En complément, les conditions suivantes sont également vérifiées:

  • Dysplasie de la hanche 
La dysplasie de la hanche chez le chien signifie que les os de l’articulation de la hanche sont mal ajustés, c’est à dire que la tête du fémur ne s’emboîte pas bien dans la cavité de l’articulation de la hanche au niveau du bassin, ce qui entraîne une laxité de l’articulation. Plus l’articulation est laxe, plus la dysplasie est sérieuse. On parle d’une affection de l’articulation coxo-fémorale. Les causes de la dysplasie de la hanche chez le chien sont avant tout d’origine génétique, même si les facteurs environnementaux peuvent avoir un rôle dans l’aggravation des lésions auxquelles l’animal est génétiquement prédisposé. L’élevage du chien joue un rôle important dans le développement de la dysplasie de la hanche, mais ce n’est pas le seul facteur. La croissance de l’animal, son niveau d’exercice physique, son alimentation ou encore son sens de la coordination sont également des causes pouvant influer sur le développement de la pathologie. 

  • Dysplasie du coude 
La dysplasie du coude chez le chien est une maladie causée par des troubles de la croissance dans l’articulation du coude. Il existe plusieurs théories quant à la cause exacte de la maladie, incluant des défauts dans la croissance du cartilage, les traumas, la génétique, l’exercice, le régime alimentaire, etc. Il est probable qu’une combinaison de ces facteurs entraîne un déséquilibre de la croissance entre les deux os du membre thoracique situés entre le coude et le poignet (radius et ulna). Les chiens affectés par la dysplasie du coude montrent souvent des signes dès le plus jeune âge, généralement à partir de 5 mois, mais certains peuvent seulement être diagnostiqués après 4-6 ans. Les chiens affectés développent une boiterie des membres avant qui s’aggrave généralement sur une période de plusieurs semaines à plusieurs mois. La boiterie est généralement pire après l’exercice et ne se résout généralement jamais complètement avec le repos. Le traitement dépend du degré d’arthrose, du degré d’instabilité du processus anconé, de la sévérité de l’incongruence articulaire, les lésions associées. 

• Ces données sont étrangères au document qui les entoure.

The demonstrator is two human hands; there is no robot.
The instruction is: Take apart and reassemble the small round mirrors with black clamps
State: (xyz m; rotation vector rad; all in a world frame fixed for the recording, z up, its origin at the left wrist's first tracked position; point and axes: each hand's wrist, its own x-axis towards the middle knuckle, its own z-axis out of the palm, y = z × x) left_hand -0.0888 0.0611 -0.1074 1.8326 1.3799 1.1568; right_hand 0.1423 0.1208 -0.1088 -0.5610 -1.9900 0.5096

  • Dépistage des maladies oculaires héréditaires 
Ce dépistage est utilisé pour détecter plusieurs maladies héréditaires, telles que la cataracte ou la dégénérescence rétinienne progressive, afin d’identifier et d’exclure les chiens atteints de la reproduction. Il existe de nombreux types de maladies oculaires héréditaires chez le chien, qu’elles soient congénitales (présentes dès la naissance ou peu après) ou non congénitales (se développant plus tard dans la vie). Beaucoup de ces pathologies peuvent avoir des conséquences graves sur la santé et le bien-être de l’animal, provoquant des douleurs, la cécité ou nécessitant un traitement médical à vie. Les chiens soumis à ces examens sont ceux destinés à la reproduction ou les chiots que l’éleveur souhaite faire examiner avant la vente. Chez MajAnns Australian Labradoodles, nous effectuons cet examen tous les deux ans (pour les mâles) ou juste avant une portée (pour les femelles) afin de garantir qu’aucune pathologie ne s’est développée durant cette période.